Information given Block Start

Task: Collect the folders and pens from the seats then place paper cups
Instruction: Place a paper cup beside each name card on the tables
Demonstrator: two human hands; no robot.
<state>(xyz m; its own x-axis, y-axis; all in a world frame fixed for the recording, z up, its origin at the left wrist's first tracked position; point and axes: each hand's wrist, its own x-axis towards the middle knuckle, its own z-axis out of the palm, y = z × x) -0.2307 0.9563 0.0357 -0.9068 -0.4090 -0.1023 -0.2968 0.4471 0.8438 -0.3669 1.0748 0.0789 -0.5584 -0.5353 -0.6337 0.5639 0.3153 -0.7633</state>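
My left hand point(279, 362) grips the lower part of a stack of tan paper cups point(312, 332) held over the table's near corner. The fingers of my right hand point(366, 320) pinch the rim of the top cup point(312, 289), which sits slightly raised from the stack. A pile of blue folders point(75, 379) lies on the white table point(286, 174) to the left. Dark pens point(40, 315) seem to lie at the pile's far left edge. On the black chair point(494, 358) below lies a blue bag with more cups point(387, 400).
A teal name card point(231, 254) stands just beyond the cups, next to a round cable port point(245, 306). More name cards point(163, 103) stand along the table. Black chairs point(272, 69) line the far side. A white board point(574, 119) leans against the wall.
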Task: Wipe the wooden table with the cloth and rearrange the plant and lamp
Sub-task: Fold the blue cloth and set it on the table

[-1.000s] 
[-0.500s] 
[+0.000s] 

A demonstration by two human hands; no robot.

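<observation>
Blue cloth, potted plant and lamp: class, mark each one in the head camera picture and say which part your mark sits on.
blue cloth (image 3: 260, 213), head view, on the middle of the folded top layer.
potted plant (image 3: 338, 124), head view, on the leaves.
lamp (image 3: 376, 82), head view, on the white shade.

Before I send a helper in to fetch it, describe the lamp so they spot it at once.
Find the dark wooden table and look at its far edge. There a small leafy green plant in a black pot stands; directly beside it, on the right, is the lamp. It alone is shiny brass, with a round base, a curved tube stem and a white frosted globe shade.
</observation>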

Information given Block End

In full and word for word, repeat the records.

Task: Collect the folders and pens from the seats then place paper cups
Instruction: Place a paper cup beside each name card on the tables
Demonstrator: two human hands; no robot.
<state>(xyz m; its own x-axis, y-axis; all in a world frame fixed for the recording, z up, its origin at the left wrist's first tracked position; point and axes: each hand's wrist, its own x-axis towards the middle knuckle, its own z-axis out of the palm, y = z × x) -0.2307 0.9563 0.0357 -0.9068 -0.4090 -0.1023 -0.2968 0.4471 0.8438 -0.3669 1.0748 0.0789 -0.5584 -0.5353 -0.6337 0.5639 0.3153 -0.7633</state>
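My left hand point(279, 362) grips the lower part of a stack of tan paper cups point(312, 332) held over the table's near corner. The fingers of my right hand point(366, 320) pinch the rim of the top cup point(312, 289), which sits slightly raised from the stack. A pile of blue folders point(75, 379) lies on the white table point(286, 174) to the left. Dark pens point(40, 315) seem to lie at the pile's far left edge. On the black chair point(494, 358) below lies a blue bag with more cups point(387, 400).
A teal name card point(231, 254) stands just beyond the cups, next to a round cable port point(245, 306). More name cards point(163, 103) stand along the table. Black chairs point(272, 69) line the far side. A white board point(574, 119) leans against the wall.
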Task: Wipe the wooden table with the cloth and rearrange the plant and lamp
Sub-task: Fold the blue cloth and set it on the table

[-1.000s] 
[-0.500s] 
[+0.000s] 

A demonstration by two human hands; no robot.

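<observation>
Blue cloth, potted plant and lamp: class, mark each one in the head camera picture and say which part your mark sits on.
blue cloth (image 3: 260, 213), head view, on the middle of the folded top layer.
potted plant (image 3: 338, 124), head view, on the leaves.
lamp (image 3: 376, 82), head view, on the white shade.

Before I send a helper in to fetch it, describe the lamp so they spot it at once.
Find the dark wooden table and look at its far edge. There a small leafy green plant in a black pot stands; directly beside it, on the right, is the lamp. It alone is shiny brass, with a round base, a curved tube stem and a white frosted globe shade.
</observation>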

No further answer is expected.